▶ _ASSIGNMENT_
Where "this" appears in a line of the entries below, that line should be copied.

▶ _GIVEN RECORDS_
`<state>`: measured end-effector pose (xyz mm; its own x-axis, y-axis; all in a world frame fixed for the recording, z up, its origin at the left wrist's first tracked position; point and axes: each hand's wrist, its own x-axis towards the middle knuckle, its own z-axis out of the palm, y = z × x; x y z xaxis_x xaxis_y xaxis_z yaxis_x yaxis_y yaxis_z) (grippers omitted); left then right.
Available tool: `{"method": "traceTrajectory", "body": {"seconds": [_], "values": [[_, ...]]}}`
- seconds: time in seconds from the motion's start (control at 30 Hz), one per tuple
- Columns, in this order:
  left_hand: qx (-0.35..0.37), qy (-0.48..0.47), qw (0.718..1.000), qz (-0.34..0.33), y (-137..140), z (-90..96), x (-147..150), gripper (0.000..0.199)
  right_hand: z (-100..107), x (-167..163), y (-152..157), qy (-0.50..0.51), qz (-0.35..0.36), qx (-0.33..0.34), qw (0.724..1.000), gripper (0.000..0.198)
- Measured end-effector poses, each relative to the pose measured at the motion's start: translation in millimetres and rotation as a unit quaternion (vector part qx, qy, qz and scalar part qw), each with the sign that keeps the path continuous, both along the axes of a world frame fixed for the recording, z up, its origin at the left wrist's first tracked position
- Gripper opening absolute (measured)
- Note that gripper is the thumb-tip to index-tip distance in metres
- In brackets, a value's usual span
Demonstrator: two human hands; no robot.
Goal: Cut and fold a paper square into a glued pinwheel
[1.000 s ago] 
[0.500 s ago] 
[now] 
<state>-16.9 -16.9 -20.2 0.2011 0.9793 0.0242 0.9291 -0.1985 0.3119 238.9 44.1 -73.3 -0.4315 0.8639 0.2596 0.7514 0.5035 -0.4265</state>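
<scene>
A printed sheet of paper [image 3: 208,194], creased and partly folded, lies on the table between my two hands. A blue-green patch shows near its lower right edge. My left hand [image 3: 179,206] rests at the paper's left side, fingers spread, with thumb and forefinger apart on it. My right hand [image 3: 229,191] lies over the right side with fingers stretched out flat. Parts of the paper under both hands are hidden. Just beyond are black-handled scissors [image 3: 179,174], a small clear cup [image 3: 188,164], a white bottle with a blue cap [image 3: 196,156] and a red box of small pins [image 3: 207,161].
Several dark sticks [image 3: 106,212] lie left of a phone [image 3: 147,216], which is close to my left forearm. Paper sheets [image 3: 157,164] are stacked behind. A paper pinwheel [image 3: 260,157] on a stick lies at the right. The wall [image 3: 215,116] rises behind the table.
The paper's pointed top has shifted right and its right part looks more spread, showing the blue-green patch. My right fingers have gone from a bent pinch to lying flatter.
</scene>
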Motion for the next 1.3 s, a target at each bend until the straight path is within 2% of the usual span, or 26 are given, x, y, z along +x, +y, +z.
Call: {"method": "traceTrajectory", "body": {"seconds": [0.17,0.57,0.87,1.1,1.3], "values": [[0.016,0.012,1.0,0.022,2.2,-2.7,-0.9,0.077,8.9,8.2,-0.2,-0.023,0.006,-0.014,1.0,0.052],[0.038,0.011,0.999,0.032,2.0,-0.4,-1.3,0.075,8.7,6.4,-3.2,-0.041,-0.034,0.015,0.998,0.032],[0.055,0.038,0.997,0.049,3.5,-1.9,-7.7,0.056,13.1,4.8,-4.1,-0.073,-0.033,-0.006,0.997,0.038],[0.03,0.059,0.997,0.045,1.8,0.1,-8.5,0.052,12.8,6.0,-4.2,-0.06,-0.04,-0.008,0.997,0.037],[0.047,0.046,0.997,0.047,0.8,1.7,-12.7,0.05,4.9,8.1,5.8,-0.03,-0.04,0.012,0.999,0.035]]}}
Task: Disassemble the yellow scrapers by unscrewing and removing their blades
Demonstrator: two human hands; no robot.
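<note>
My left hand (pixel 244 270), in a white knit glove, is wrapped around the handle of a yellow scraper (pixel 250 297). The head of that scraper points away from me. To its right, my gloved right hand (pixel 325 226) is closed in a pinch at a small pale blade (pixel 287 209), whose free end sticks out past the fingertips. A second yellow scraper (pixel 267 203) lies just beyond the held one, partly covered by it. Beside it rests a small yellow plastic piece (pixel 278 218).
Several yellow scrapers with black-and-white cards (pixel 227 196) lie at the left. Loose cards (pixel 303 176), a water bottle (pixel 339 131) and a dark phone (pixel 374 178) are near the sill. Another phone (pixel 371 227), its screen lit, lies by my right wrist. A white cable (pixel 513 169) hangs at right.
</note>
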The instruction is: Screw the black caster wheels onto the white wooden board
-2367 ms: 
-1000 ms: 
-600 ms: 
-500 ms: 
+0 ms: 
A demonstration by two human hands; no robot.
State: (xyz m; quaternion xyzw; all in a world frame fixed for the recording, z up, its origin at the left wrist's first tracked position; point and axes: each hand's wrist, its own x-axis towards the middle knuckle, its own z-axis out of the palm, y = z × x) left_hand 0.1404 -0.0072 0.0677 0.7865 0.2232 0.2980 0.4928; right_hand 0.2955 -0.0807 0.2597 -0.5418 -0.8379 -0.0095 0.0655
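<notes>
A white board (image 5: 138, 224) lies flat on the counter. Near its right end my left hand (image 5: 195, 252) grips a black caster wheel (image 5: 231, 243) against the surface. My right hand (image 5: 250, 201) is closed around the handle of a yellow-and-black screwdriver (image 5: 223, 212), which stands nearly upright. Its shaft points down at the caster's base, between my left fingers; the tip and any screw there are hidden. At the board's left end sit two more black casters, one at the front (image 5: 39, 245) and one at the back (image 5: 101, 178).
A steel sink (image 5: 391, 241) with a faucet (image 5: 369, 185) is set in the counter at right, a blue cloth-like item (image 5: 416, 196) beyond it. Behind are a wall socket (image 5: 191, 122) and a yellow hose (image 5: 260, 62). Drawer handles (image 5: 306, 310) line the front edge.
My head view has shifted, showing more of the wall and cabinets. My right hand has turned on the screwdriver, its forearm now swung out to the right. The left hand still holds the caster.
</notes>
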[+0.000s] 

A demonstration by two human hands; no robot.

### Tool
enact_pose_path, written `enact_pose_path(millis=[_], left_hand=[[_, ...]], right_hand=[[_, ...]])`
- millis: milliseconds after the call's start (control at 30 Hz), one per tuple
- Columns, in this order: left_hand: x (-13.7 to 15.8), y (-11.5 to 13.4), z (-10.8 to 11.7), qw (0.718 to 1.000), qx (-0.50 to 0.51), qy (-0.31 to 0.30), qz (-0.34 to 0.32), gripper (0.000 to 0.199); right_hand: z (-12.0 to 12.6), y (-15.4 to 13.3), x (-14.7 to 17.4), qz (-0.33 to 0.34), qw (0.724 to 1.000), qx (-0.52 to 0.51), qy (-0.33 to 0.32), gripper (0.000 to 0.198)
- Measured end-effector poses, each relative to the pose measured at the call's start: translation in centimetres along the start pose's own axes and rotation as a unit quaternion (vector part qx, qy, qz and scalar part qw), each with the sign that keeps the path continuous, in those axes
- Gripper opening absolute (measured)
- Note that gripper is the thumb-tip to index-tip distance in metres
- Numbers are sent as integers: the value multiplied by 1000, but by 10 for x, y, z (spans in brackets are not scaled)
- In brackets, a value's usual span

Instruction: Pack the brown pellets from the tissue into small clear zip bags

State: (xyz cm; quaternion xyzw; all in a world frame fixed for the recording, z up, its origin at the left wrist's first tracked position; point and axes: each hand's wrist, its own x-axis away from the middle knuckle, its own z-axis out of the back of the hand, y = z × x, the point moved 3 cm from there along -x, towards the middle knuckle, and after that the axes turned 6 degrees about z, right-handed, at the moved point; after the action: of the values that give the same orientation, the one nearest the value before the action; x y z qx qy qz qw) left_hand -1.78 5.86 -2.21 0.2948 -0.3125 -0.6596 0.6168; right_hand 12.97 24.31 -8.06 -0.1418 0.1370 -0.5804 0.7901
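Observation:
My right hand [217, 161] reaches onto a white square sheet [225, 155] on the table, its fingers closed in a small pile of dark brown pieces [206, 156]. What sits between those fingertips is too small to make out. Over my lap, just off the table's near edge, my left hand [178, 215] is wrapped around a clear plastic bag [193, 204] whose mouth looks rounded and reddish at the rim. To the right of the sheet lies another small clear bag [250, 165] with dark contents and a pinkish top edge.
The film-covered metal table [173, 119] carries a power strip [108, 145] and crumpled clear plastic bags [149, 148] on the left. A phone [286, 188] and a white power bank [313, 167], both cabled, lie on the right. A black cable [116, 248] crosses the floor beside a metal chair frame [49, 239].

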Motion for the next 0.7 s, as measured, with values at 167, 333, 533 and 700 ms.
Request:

▶ _WRITTEN REPLY_
- Columns, in this order:
- Columns, in this order: left_hand: x (-13.7 to 15.8), y (-11.5 to 13.4), z (-10.8 to 11.7), qw (0.718 to 1.000), qx (-0.50 to 0.51), qy (-0.31 to 0.30), qz (-0.34 to 0.32), gripper (0.000 to 0.199); right_hand: z (-12.0 to 12.6), y (-15.4 to 13.3), x (-14.7 to 17.4), qz (-0.33 to 0.34), qw (0.724 to 1.000), qx (-0.52 to 0.51), qy (-0.33 to 0.32), gripper (0.000 to 0.198)

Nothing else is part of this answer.